Reproduce verbatim only the lines from the one containing "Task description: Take" through the last line below, both included.

^^^^

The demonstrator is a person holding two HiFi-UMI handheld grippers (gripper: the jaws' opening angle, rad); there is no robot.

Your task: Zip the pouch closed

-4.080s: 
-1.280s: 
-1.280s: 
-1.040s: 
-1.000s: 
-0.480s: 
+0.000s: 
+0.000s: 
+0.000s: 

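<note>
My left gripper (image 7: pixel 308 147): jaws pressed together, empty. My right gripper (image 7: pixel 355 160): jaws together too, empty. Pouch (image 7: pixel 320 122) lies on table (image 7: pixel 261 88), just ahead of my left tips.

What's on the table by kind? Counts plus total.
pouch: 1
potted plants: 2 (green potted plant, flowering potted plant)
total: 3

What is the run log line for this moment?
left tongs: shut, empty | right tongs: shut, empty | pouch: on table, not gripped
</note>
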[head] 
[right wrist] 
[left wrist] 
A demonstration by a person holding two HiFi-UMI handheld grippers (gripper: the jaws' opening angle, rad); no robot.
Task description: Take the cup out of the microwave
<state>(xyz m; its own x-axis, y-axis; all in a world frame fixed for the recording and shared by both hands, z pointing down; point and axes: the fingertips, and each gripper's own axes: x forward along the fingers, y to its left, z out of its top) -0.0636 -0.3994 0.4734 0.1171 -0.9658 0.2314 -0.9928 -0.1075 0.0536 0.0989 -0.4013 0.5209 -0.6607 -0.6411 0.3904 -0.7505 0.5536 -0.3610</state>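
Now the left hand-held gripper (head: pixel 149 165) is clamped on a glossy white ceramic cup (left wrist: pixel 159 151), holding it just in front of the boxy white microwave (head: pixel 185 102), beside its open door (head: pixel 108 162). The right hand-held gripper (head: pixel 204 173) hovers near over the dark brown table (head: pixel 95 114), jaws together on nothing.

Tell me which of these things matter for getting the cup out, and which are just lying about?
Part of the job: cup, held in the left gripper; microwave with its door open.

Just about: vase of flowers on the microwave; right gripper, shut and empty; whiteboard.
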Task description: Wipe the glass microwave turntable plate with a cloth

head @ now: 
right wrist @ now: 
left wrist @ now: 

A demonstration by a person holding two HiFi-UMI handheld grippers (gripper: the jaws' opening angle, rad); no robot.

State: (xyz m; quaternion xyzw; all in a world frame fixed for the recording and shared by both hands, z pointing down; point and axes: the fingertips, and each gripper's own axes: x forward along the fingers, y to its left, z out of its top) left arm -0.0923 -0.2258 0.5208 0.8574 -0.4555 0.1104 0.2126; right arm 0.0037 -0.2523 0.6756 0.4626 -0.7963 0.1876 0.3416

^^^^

> _The completed task_
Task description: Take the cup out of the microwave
<state>(xyz m; its own x-axis, y-axis; all in a world frame fixed for the recording and shared by both hands, z pointing down; point and axes: the fingertips, and each gripper's own axes: x forward along the fingers, y to its left, z out of its top) -0.0636 -0.3994 0.4734 0.1171 -0.9658 0.2314 -0.9928 -0.1075 0.0536 0.0989 -0.4013 0.5209 -0.6607 -0.6411 0.3904 -0.7505 0.5536 -0.3610</state>
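Now the left hand-held gripper (head: pixel 149 165) is clamped on a glossy white ceramic cup (left wrist: pixel 159 151), holding it just in front of the boxy white microwave (head: pixel 185 102), beside its open door (head: pixel 108 162). The right hand-held gripper (head: pixel 204 173) hovers near over the dark brown table (head: pixel 95 114), jaws together on nothing.

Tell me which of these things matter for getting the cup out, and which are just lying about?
Part of the job: cup, held in the left gripper; microwave with its door open.

Just about: vase of flowers on the microwave; right gripper, shut and empty; whiteboard.
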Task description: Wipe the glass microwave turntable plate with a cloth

head @ now: 
right wrist @ now: 
left wrist @ now: 

A demonstration by a person holding two HiFi-UMI handheld grippers (gripper: the jaws' opening angle, rad); no robot.

State: (xyz m; quaternion xyzw; all in a world frame fixed for the recording and shared by both hands, z pointing down; point and axes: the fingertips, and each gripper's own axes: x forward along the fingers, y to its left, z out of its top) left arm -0.0923 -0.2258 0.5208 0.8574 -0.4555 0.1104 0.2126; right arm 0.0037 -0.2523 0.6756 0.4626 -0.7963 0.1876 0.3416

No further output is needed for the exercise.